Remember Highway 61 Revisited?

spokewrench

Well-Known Member
Region
USA
1965: God said to Abraham, "Kill me a son."

Remember the siren? I just bought two! They're marketed as freezer alarms. If an electrical receptacle goes dead, a 9V battery sounds the siren.

Brewing coffee one cup at a time was a dead giveaway that I'm a snob, so I switched to instant years ago. I bought a thousand-watt digital tea kettle. It's designed to heat water to boiling, then register its temperature as it cools. Water doesn't have to boil for instant coffee, but there was no meaningful temperature reading until it boiled. It would take 40 Wh to heat water for 8oz of coffee. That's almost what my refrigerator uses per hour. If I wanted several cups during a power failure, that could mean a lot of battery drain.

An immersion heater can heat a cup of water to 145 F for 15 Wh.
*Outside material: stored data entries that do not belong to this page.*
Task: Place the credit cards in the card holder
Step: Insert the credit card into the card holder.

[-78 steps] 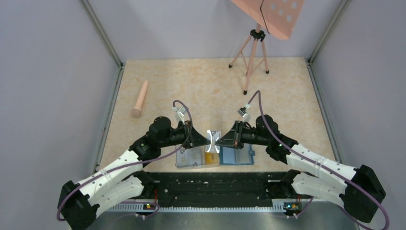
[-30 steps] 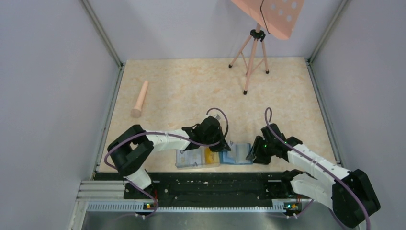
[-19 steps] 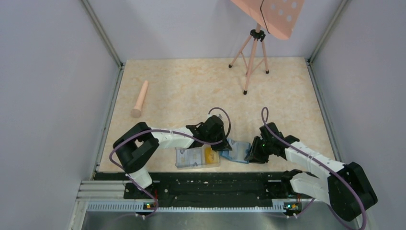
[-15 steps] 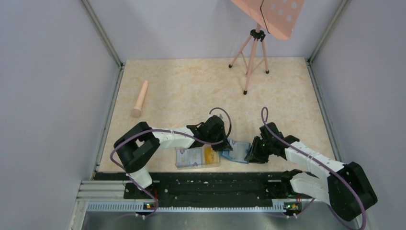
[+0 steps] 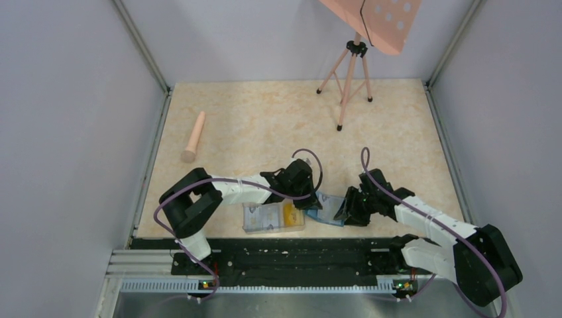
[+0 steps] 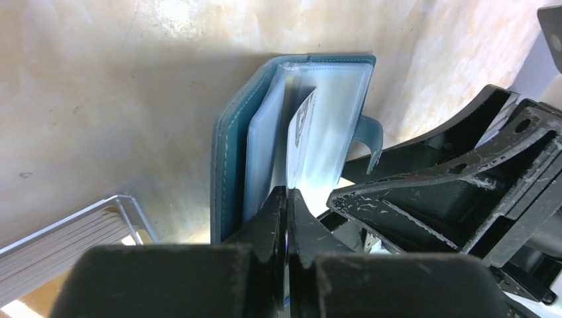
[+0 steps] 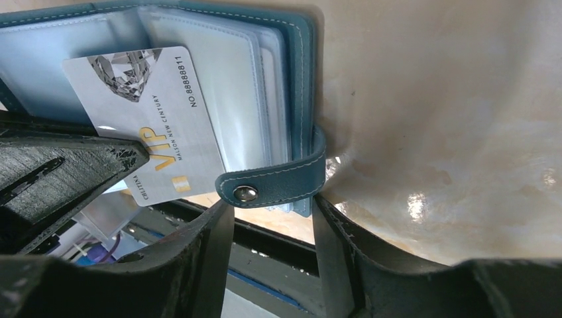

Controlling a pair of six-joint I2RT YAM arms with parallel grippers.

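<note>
The teal card holder (image 5: 327, 207) lies open on the table and is skewed. In the left wrist view its clear inner pockets (image 6: 265, 132) fan out. My left gripper (image 6: 287, 192) is shut on a pale blue-white credit card (image 6: 301, 122), seen edge-on, whose far end is in among the pockets. The right wrist view shows this card's VIP face (image 7: 152, 119) against the pockets. My right gripper (image 7: 272, 209) is open, with its fingertips on either side of the snap tab (image 7: 272, 184) at the holder's edge (image 7: 301, 79). From above, the left gripper (image 5: 310, 201) and the right gripper (image 5: 344, 211) flank the holder.
A clear plastic box (image 5: 273, 217) with yellow and pale cards sits just left of the holder, and also shows in the left wrist view (image 6: 73, 232). A pink tripod (image 5: 348, 73) stands at the back. A pink cylinder (image 5: 193, 137) lies far left. The black base rail (image 5: 291, 255) runs along the near edge.
Earlier both grippers met at a card above the table. Since then both came down to the holder, which skewed and shifted slightly. Almost nothing moved in the last half second.
</note>
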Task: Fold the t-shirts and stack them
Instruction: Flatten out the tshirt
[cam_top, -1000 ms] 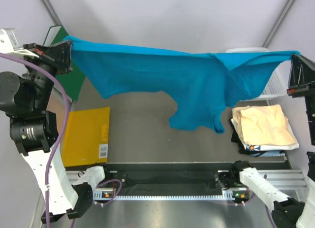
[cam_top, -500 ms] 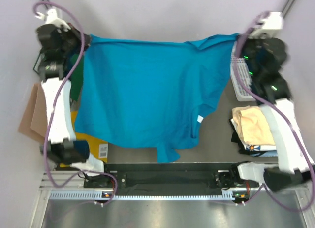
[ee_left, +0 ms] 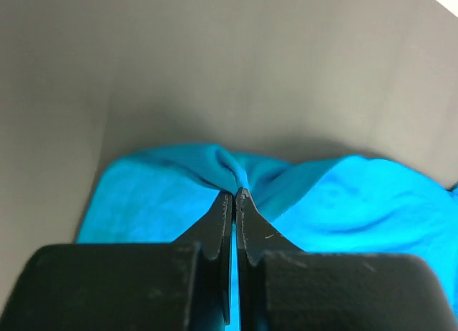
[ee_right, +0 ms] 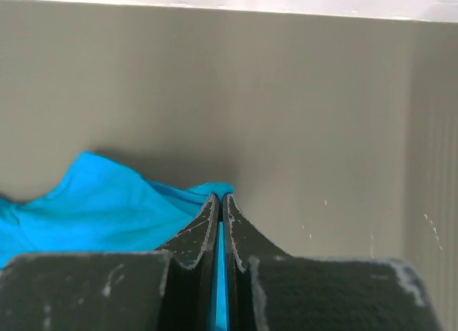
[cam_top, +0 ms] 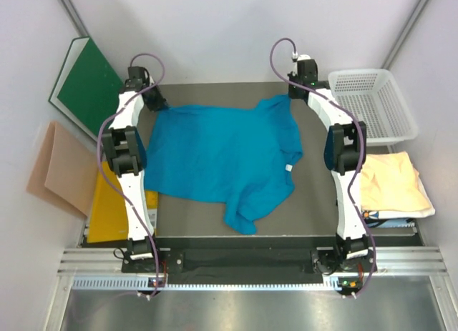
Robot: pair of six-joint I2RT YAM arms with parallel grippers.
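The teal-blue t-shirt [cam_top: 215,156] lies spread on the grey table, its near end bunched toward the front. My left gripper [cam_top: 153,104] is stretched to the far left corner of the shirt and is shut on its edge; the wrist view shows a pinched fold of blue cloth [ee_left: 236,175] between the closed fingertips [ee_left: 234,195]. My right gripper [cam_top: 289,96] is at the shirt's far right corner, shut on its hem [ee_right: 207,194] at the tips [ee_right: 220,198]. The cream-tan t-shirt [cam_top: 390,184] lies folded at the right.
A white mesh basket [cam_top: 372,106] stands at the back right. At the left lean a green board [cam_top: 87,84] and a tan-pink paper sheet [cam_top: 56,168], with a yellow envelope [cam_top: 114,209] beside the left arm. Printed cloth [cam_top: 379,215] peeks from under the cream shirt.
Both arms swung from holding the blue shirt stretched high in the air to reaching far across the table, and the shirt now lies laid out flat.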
That's 3 minutes with a 300 W unit. They tell you to watch an immersion heater while it's in use, but that's not foolproof. I use a digital countdown switch such as I use to charge my bike battery and my smart phone.

Hot water in an open cup can cool fast through radiation, evaporation, and conduction. That's where the freezer alarm comes in. The countdown switch has two outlets. One is for the alarm, stuck to a board behind the counter. I put 8oz of water in a ceramic mug, put the heater in, switch on the alarm so I know it works, and shut it off by 3 presses on the minute switch on the timer. That siren was so loud that I taped over the "speaker." It's still loud. I know immediately when the water is ready. I switch off the alarm, stow the heater in a ceramic mug at the back of the counter, and make hot coffee.

I wanted to be able to make coffee efficiently in a power failure, but look at the counter space I've saved, and now I know as soon as my water is hot.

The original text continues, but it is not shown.